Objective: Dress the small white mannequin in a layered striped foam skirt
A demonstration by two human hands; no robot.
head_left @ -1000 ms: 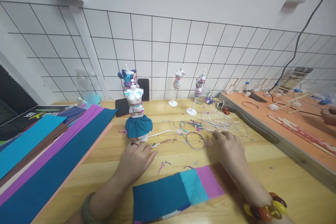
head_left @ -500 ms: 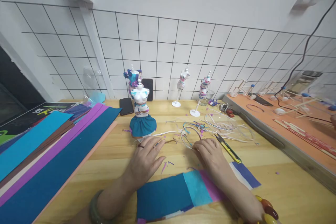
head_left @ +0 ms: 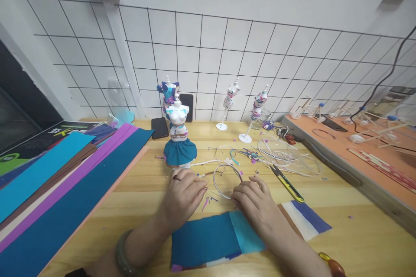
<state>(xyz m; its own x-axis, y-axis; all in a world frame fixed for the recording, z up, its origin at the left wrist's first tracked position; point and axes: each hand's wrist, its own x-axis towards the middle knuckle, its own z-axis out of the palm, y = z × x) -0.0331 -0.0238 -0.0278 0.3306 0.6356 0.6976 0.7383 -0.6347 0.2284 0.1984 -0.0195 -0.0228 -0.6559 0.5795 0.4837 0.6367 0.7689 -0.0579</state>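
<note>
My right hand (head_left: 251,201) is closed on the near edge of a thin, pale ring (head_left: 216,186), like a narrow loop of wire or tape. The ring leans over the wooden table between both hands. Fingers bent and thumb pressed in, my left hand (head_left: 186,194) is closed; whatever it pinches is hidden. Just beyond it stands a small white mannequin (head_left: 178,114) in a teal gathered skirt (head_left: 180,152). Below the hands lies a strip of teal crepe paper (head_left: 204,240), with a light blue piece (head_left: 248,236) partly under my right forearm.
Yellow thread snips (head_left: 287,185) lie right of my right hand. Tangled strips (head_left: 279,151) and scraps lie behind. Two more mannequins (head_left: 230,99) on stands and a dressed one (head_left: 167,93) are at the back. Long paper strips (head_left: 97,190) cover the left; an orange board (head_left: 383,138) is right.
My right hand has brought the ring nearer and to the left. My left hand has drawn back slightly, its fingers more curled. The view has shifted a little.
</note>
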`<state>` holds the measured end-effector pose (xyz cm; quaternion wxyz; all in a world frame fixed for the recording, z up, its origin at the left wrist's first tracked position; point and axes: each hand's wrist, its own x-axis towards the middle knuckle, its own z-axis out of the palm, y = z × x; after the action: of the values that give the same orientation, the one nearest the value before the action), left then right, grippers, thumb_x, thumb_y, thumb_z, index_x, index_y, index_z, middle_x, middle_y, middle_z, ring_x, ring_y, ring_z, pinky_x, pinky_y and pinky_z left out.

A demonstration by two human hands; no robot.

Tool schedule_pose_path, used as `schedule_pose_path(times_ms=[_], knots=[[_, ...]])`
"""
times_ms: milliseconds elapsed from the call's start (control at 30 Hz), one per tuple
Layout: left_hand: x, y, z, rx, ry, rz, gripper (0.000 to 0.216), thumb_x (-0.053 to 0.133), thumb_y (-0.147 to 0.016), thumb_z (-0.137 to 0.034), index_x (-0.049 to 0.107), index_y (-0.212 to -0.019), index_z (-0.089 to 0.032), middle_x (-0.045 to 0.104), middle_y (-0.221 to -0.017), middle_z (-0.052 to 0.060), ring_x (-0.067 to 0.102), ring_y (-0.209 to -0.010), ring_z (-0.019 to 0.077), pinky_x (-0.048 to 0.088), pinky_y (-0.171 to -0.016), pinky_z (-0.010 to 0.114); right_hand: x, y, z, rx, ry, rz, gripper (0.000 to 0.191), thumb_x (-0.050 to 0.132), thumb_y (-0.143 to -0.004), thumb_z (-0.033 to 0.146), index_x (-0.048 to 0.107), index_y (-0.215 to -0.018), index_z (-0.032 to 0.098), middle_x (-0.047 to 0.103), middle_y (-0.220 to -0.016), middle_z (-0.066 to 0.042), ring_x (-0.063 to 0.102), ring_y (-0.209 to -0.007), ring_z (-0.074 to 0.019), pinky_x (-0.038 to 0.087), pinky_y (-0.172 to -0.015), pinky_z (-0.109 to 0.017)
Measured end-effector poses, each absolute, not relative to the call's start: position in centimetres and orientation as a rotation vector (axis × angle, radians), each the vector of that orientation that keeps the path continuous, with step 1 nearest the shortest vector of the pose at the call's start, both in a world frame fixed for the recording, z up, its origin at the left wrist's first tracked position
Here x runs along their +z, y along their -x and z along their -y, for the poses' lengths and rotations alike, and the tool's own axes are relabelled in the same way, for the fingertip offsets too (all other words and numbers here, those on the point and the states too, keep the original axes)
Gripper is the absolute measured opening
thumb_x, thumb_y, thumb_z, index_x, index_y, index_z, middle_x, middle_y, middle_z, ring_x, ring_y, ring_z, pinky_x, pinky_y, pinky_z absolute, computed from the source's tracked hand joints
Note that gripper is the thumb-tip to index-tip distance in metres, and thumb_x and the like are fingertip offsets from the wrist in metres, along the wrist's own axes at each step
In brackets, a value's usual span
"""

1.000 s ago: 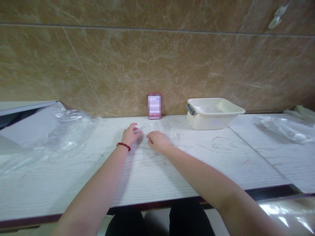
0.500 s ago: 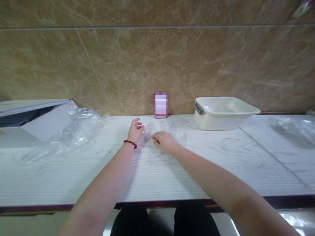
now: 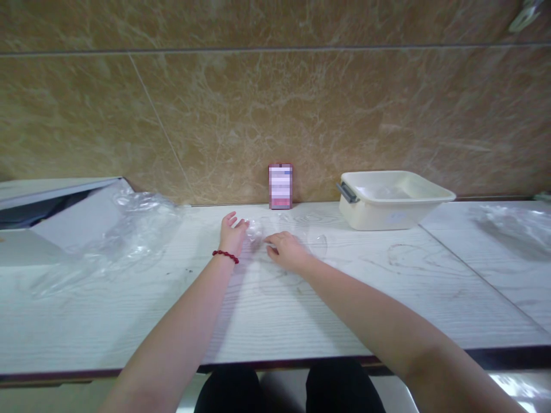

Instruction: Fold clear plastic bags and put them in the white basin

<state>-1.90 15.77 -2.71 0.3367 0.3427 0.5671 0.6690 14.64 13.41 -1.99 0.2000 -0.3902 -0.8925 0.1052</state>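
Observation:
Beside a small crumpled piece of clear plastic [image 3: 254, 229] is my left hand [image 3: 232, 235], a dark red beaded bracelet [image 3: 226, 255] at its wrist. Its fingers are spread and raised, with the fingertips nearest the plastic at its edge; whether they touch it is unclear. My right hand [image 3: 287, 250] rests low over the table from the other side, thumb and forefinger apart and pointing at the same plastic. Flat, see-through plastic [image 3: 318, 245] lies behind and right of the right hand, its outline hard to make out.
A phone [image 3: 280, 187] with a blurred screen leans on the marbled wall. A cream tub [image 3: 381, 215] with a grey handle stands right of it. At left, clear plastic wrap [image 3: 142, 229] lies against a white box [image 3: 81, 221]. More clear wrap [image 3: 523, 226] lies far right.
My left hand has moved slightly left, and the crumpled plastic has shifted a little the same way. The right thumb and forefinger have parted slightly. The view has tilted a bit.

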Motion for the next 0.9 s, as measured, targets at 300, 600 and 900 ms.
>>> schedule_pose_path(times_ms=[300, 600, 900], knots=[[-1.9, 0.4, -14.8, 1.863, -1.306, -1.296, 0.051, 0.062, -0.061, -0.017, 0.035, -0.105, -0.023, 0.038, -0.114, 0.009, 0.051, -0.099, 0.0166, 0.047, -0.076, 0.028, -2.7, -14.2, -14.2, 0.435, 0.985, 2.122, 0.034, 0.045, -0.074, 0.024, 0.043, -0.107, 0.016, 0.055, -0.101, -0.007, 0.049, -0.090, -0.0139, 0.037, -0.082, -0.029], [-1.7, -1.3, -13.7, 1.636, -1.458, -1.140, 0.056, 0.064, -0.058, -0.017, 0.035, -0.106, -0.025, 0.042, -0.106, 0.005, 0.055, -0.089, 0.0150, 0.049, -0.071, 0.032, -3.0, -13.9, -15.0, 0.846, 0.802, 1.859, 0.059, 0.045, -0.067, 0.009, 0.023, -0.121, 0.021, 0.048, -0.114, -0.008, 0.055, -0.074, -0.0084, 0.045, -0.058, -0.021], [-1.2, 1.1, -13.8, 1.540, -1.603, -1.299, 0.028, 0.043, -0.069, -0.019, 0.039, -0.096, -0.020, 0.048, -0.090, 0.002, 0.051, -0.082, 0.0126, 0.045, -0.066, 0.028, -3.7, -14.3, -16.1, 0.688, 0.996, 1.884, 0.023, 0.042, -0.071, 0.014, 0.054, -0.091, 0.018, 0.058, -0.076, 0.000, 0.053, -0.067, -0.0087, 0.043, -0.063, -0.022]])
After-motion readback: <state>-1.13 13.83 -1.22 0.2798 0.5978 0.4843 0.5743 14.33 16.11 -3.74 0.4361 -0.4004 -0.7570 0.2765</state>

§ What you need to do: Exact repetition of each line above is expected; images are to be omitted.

§ Written response:
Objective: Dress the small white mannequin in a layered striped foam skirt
A demonstration by two human hands; no robot.
head_left @ -1000 ms: 
head_left @ -500 ms: 
head_left @ +0 ms: 
<state>(xyz m; its own x-axis, y-axis; all in a world frame fixed for the recording, z up, its origin at the left wrist's first tracked position; point and axes: each hand's wrist, its own x-axis towards the middle knuckle, its own z-axis out of the palm, y = z × x) -0.0331 -0.0238 -0.0278 0.3306 0.6356 0.6976 0.7383 -0.6347 0.2284 0.1984 -0.0195 -0.0228 -0.6559 0.5795 0.4837 0.6367 0.7689 -0.0579</state>
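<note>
My right hand (head_left: 251,201) is closed on the near edge of a thin, pale ring (head_left: 216,186), like a narrow loop of wire or tape. The ring leans over the wooden table between both hands. Fingers bent and thumb pressed in, my left hand (head_left: 186,194) is closed; whatever it pinches is hidden. Just beyond it stands a small white mannequin (head_left: 178,114) in a teal gathered skirt (head_left: 180,152). Below the hands lies a strip of teal crepe paper (head_left: 204,240), with a light blue piece (head_left: 248,236) partly under my right forearm.
Yellow thread snips (head_left: 287,185) lie right of my right hand. Tangled strips (head_left: 279,151) and scraps lie behind. Two more mannequins (head_left: 230,99) on stands and a dressed one (head_left: 167,93) are at the back. Long paper strips (head_left: 97,190) cover the left; an orange board (head_left: 383,138) is right.
My right hand has brought the ring nearer and to the left. My left hand has drawn back slightly, its fingers more curled. The view has shifted a little.
</note>
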`<state>` holds the measured end-effector pose (xyz cm; quaternion wxyz; all in a world frame fixed for the recording, z up, its origin at the left wrist's first tracked position; point and axes: each hand's wrist, its own x-axis towards the middle knuckle, its own z-axis out of the palm, y = z × x; after the action: of the values that give the same orientation, the one nearest the value before the action), left then right, grippers, thumb_x, thumb_y, thumb_z, index_x, index_y, index_z, middle_x, middle_y, middle_z, ring_x, ring_y, ring_z, pinky_x, pinky_y and pinky_z left out.

A demonstration by two human hands; no robot.

Tool schedule_pose_path, used as `schedule_pose_path(times_ms=[_], knots=[[_, ...]])`
"""
times_ms: milliseconds elapsed from the call's start (control at 30 Hz), one per tuple
Layout: left_hand: x, y, z, rx, ry, rz, gripper (0.000 to 0.216), thumb_x (-0.053 to 0.133), thumb_y (-0.147 to 0.016), thumb_z (-0.137 to 0.034), index_x (-0.049 to 0.107), index_y (-0.212 to -0.019), index_z (-0.089 to 0.032), middle_x (-0.045 to 0.104), middle_y (-0.221 to -0.017), middle_z (-0.052 to 0.060), ring_x (-0.067 to 0.102), ring_y (-0.209 to -0.010), ring_z (-0.019 to 0.077), pinky_x (-0.048 to 0.088), pinky_y (-0.171 to -0.016), pinky_z (-0.010 to 0.114); right_hand: x, y, z, rx, ry, rz, gripper (0.000 to 0.191), thumb_x (-0.050 to 0.132), thumb_y (-0.143 to -0.004), thumb_z (-0.033 to 0.146), index_x (-0.048 to 0.107), index_y (-0.215 to -0.018), index_z (-0.032 to 0.098), middle_x (-0.047 to 0.103), middle_y (-0.220 to -0.016), middle_z (-0.066 to 0.042), ring_x (-0.063 to 0.102), ring_y (-0.209 to -0.007), ring_z (-0.074 to 0.019), pinky_x (-0.038 to 0.087), pinky_y (-0.172 to -0.015), pinky_z (-0.109 to 0.017)
Measured end-effector poses, each absolute, not relative to the call's start: position in centimetres and orientation as a rotation vector (axis × angle, radians), each the vector of that orientation that keeps the path continuous, with step 1 nearest the shortest vector of the pose at the call's start, both in a world frame fixed for the recording, z up, its origin at the left wrist's first tracked position
Here x runs along their +z, y along their -x and z along their -y, for the poses' lengths and rotations alike, and the tool's own axes are relabelled in the same way, for the fingertip offsets too (all other words and numbers here, those on the point and the states too, keep the original axes)
Gripper is the absolute measured opening
thumb_x, thumb_y, thumb_z, index_x, index_y, index_z, middle_x, middle_y, middle_z, ring_x, ring_y, ring_z, pinky_x, pinky_y, pinky_z absolute, computed from the source's tracked hand joints
Note that gripper is the thumb-tip to index-tip distance in metres, and thumb_x and the like are fingertip offsets from the wrist in metres, along the wrist's own axes at each step
In brackets, a value's usual span
"""

1.000 s ago: 
0.500 s ago: 
now: 

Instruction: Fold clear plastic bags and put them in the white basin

<state>-1.90 15.77 -2.71 0.3367 0.3427 0.5671 0.6690 14.64 13.41 -1.99 0.2000 -0.3902 -0.8925 0.1052</state>
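Observation:
Beside a small crumpled piece of clear plastic [image 3: 254, 229] is my left hand [image 3: 232, 235], a dark red beaded bracelet [image 3: 226, 255] at its wrist. Its fingers are spread and raised, with the fingertips nearest the plastic at its edge; whether they touch it is unclear. My right hand [image 3: 287, 250] rests low over the table from the other side, thumb and forefinger apart and pointing at the same plastic. Flat, see-through plastic [image 3: 318, 245] lies behind and right of the right hand, its outline hard to make out.
A phone [image 3: 280, 187] with a blurred screen leans on the marbled wall. A cream tub [image 3: 381, 215] with a grey handle stands right of it. At left, clear plastic wrap [image 3: 142, 229] lies against a white box [image 3: 81, 221]. More clear wrap [image 3: 523, 226] lies far right.
My left hand has moved slightly left, and the crumpled plastic has shifted a little the same way. The right thumb and forefinger have parted slightly. The view has tilted a bit.
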
Motion for the next 0.9 s, as measured, targets at 300, 600 and 900 ms.
>>> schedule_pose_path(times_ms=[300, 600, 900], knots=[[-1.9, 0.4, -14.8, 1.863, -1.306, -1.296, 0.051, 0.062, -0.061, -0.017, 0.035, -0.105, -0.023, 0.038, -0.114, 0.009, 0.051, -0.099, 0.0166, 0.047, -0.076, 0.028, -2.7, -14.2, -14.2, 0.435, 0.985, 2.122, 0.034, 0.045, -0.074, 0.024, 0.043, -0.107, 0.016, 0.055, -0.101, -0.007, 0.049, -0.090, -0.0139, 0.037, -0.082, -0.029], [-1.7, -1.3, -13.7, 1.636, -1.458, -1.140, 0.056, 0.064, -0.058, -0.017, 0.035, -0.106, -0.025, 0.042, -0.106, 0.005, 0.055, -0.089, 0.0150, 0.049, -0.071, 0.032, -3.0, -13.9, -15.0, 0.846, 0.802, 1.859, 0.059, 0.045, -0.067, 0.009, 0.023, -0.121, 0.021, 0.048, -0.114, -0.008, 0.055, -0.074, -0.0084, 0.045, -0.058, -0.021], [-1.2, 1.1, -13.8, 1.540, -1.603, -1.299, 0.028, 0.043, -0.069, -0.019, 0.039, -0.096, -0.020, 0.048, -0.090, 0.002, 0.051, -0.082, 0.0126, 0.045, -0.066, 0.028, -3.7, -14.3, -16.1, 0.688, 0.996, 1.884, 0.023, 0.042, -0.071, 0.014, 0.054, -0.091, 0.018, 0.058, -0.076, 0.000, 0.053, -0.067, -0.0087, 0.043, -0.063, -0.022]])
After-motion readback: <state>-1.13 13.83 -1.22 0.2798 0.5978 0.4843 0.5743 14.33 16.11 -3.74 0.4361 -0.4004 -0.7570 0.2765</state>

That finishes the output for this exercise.